The above cascades take the form of a massive attack aimed at the idea of social development (human capabilities) and contemporary (or more broadly – modern, but understood not only historically, but also systemically, functionally, and structurally) “centrist liberalism” as such. Liberalism and liberal political philosophy are here the subject of criticism and claims of the crisis of the structures of knowledge, which they experience as a discipline (a specific way of managing, normalizing, standardizing, and normativizing). It is therefore a crisis of the idea of the practice and practicing of philosophy/ theory/political thought (applications, implementations, realizations, but also in the opposite direction – conditions for the opening of theory/philosophy to influences, determinations or conditioning from the environment/context, various ontologies/ontics, phenomena, processes, tendencies, orientations, movements, etc.). This crisis (regardless of whether it is incidental/single/exceptional/circumstantial or permanent/systemic) should be linked to the dynamics of the development and transformation of the discipline (professionalization) of political philosophy as an expression and reflection of liberal political culture. The crisis/terminal stage of “centrist liberalism” (social, political, economic, cultural, inter-state/inter-social, i.e., global order/system) entails epistemic/ epistemological and methodological revolutions (changes, paradigm shifts) that take place in the structures of knowledge and the institutions that function alongside them. These changes take many forms and encompass vast and deeply rooted domains/areas/territories of knowledge production. In this presentation, I will limit myself to one of the trends that appear on the map outlined above: post-colonialism/post-coloniality (de-colonialism/de-coloniality). This trend—along with the other ontological-epistemological series/cascades outlined above—can be described as a movement that is simultaneously de-centering, post-centric, and neo-centric (rejecting and going beyond existing forms of disciplining structures of knowledge and taking on new ones). In the specific context under consideration here, this movement concerns the phenomenon and problem (considered ontologically and epistemologically, rather than “ontographically” and “epistemographically”, as in the case of standard/classical/canonical sociological, political and ethnographic studies) of Islamophobia.

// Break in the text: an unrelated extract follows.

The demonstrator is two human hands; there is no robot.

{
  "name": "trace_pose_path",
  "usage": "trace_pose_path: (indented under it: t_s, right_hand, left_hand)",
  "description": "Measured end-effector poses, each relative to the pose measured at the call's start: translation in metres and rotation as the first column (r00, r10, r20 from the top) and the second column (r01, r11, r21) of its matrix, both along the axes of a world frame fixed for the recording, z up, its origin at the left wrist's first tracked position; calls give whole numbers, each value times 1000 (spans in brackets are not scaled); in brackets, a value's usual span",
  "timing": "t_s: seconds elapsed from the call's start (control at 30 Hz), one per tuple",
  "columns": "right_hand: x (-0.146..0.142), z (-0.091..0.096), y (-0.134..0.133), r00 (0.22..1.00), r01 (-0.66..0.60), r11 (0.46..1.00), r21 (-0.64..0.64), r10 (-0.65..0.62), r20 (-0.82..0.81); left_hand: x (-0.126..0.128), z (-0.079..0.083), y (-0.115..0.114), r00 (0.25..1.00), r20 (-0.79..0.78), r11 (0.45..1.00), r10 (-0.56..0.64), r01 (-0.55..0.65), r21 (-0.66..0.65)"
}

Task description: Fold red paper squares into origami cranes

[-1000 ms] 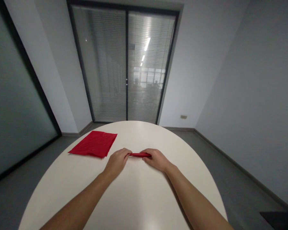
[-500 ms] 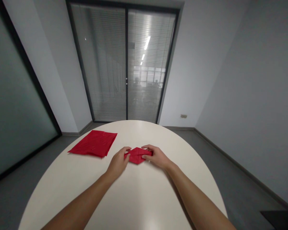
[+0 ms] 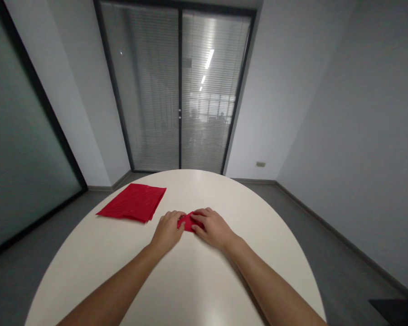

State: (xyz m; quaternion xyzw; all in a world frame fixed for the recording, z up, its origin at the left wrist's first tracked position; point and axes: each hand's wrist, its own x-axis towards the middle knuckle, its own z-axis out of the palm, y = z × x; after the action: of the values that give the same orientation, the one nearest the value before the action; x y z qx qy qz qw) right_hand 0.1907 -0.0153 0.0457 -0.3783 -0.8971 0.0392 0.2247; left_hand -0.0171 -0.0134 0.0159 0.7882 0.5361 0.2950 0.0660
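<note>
Between my hands, on the table, is a small folded red sheet (image 3: 188, 222); I cannot tell whether it is paper or thin cloth. My left hand (image 3: 167, 230) pinches its left end between thumb and fingers. My right hand (image 3: 215, 227) covers the right half, its fingers curled over the top and its thumb at the near edge. Most of the sheet's right end is hidden under that hand. Farther left lies a flat pile of larger red sheets (image 3: 134, 202), slightly creased and apart from both hands.
The round white table (image 3: 170, 283) curves away on both sides. Beyond its far edge stands a glazed, dark-framed partition with blinds (image 3: 149, 90). A dark flat object (image 3: 394, 311) shows at the lower right, beside the table.
My right hand has moved left and over the folded sheet, covering much of its right half. My left hand stays at the left end. The pile has not moved.
</note>
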Motion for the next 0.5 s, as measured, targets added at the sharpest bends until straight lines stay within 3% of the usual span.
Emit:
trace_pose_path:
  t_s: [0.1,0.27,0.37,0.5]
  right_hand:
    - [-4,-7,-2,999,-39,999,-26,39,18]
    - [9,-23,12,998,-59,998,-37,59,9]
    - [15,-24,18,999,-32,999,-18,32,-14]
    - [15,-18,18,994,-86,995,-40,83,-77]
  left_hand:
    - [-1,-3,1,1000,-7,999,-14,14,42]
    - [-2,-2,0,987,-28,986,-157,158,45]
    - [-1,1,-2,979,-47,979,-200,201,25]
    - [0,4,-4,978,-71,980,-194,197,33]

Islamophobia and the spectres of the „Third World”?
Islamophobia appears an obvious, powerful and important, theme for liberal political thought (and, broadly speaking, for the academic-institutional mainstream of contemporary social sciences and humanities based on and elaborating the 19-century, centrist-liberal paradigm). Studies of instances of various forms of prejudices, discrimination, exclusion, persecution, violations of basic rights and freedoms, related to religious beliefs/identity/membership of victims of such practices are both intellectual/scientific and moral/ideological challenge and strategic task for sociologists, political scientists, social and cultural anthropologists, ethnographers, social psychologists etc. of today’s academia.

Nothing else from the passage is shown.